Florence Trocmé, P’tit bonhomme de chemin
Une réussite que ce livre de Florence Trocmé que la communauté poétique connaît dans un autre rôle que poète à proprement dit. Livre dense, généreux, subtil, singulier, bref intéressant. L’auteure « reprend ici à son compte un récit méconnu de Jules Verne, P’tit Bonhomme, qui relate le périple d’un orphelin au temps de la domination anglaise et des famines en Irlande, au XIXè siècle. »
Florence Trocmé, P’tit bonhomme de chemin, éditions Lanskine, 2121, 14 €.
Des notes essaiment d’un bout à l’autre du recueil, renvoyant à des citations d’auteurs contemporains (de Proust à J.C Bailly en passant par Walter Benjamin), à des articles de journaux, des émissions radio, des expositions récentes, des sources Wikipédia, et même à la correspondance privée de l’auteure. « Comme pour tout vrai conte, on / n’en épuise pas le sens (…) ». Comme il est rappelé, toutes les citations en italiques non référencées sont tirées du P’tit bonhomme de Jules Verne, en filigrane tout le long du texte. Les associations d’idées chez Florence Trocmé résident dans une confrontation de son ressenti à celui du grand auteur, en trempant sa propre sensibilité dans la sienne comme on le ferait d’un acier pour ajouter à sa dureté. Ses références culturelles et artistiques afin de dresser un portrait de ce « p’tit bonhomme » selon son image, font briller des valeurs à l’abri des grands principes dissouts dans ce qu’on pense d’époque en époque comme l’élévation du niveau de conscience.

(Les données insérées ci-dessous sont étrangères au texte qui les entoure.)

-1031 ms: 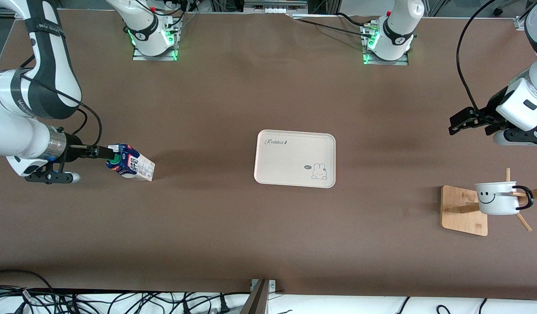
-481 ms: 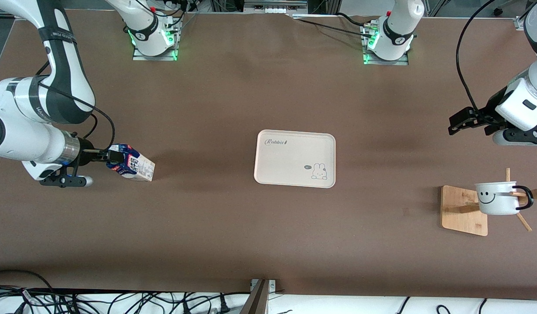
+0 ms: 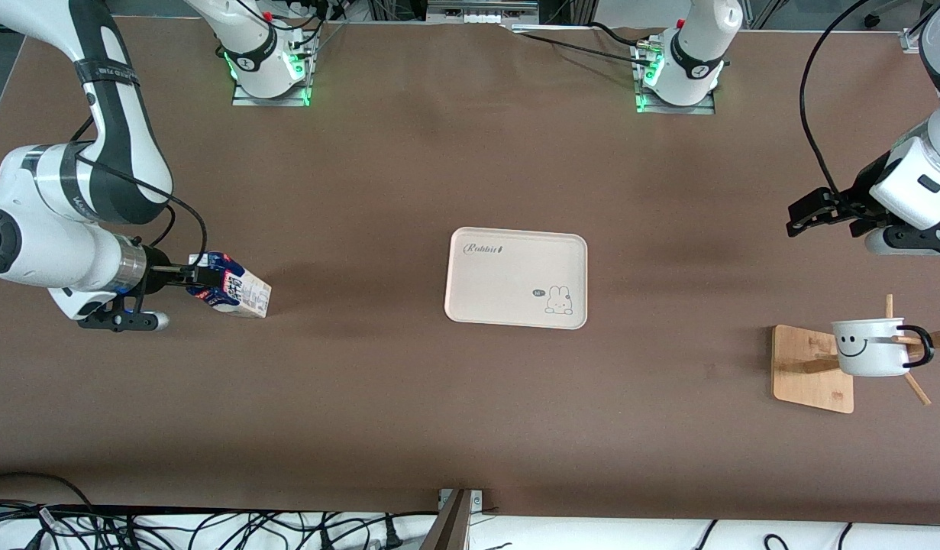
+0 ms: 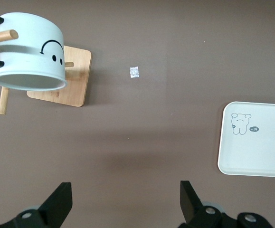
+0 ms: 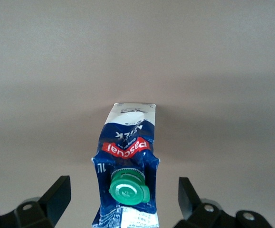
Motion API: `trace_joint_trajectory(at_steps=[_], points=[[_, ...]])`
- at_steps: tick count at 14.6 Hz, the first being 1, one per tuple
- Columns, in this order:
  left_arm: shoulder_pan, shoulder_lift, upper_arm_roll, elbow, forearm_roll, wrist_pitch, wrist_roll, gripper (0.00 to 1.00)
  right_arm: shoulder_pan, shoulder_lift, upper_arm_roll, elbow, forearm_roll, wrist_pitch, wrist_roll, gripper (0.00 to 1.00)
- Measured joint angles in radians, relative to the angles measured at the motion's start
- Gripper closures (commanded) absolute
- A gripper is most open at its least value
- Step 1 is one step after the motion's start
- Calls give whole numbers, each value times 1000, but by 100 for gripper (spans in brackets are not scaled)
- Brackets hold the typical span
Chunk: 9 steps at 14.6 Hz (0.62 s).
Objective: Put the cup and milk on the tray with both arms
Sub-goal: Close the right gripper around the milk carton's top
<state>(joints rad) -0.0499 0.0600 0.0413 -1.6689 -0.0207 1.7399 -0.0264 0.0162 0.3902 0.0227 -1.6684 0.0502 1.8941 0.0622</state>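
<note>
The milk (image 3: 233, 287) stands toward the right arm's end of the table, its top between the spread fingers of the right gripper (image 3: 198, 277). The cup (image 3: 870, 347) hangs on a wooden rack (image 3: 813, 369) at the left arm's end, with the left gripper (image 3: 802, 214) waiting spread apart over bare table. The tray (image 3: 515, 277) lies between them.

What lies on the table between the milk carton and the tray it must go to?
Nothing visible does. The milk sits between the open right end effector's fingers; only bare table separates it from the tray.

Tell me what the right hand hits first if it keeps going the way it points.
Probably the blue-topped white milk carton: it sits between the right hand's open fingers, green cap toward the wrist; any remaining gap is unclear.
</note>
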Motion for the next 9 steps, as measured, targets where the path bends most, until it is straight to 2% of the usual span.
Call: trace_joint_trajectory(at_steps=[9], points=[[0, 0, 0, 0, 0, 0, 0, 0, 0, 0, 0, -25, 0, 0, 0, 0]])
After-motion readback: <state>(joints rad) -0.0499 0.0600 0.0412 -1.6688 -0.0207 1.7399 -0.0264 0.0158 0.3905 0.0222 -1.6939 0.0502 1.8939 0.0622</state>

Le poème prend forme par des vers justifiés plutôt courts en des paragraphes comme des aplats espacés sur la page par des respirations. Malgré tout un fil rouge est visible dès le début pour mener le lecteur à la suite d’une pensée qui s’autorise d’elle-même avec ses apartés, ses aspérités rencontrées sans qu’on se perde puisque par nature la pensée s’éparpille pour revenir à soi-même, créant ainsi au fur et à mesure son « p’tit bonhomme de chemin ». C’est donc en toute quiétude qu’on chemine dans le paysage intérieur de Florence Trocmé (ou ce qu’elle nous en laisse voir). La révélation derrière le rythme, le ton et le phrasé s’annonce dès le début : « Né de personne, fils de rien et de rienne, / P’tit bonhomme qui donc t’a craché tout seul / À la face du monde tout nu sans rien. (…) Sauve-toi vite fait, sauve-toi, allez P’tit / Bonhomme, poudre d’escampette par le / Chas, file, hue&dia, file, plus jamais cette / Vieille Hard, ne regarde pas en arrière, / Fonce au creux du noir (…) » Le vers coule mais cingle.
C’est l’histoire d’un livre qui ne pouvait pas s’écrire sans un sentiment de révolte tel qu’il suscita chez Jules Verne l’écriture de son P’tit Bonhomme. Florence Trocmé fait du héros livresque l’instrument de l’innocence en tant que seule révolte possible. Le poème rachète cette inertie négative, montrant qu’innocence et fragilité sont des forces allant à l’encontre de ce qu’on nomme ici ou là l’échec de la littérature devant la violence, l’injustice et le désespoir. « P’tit bonhomme, n’est-ce pas ce que j’essaie de faire ici, te donner forme et vie nouvelles ? » Dans la mesure où un héros sur le papier est l’incarnation de l’esprit de son temps, c’est tout naturellement que Florence Trocmé lui redonne souffle et vie, en rappelant combien la poésie qui refuse cet échec est une alternative dans cet espace médiatique aux images de plus en plus calibrées. A coup sûr ce « p’tit bonhomme de chemin » garde l’empreinte d’une grande liberté.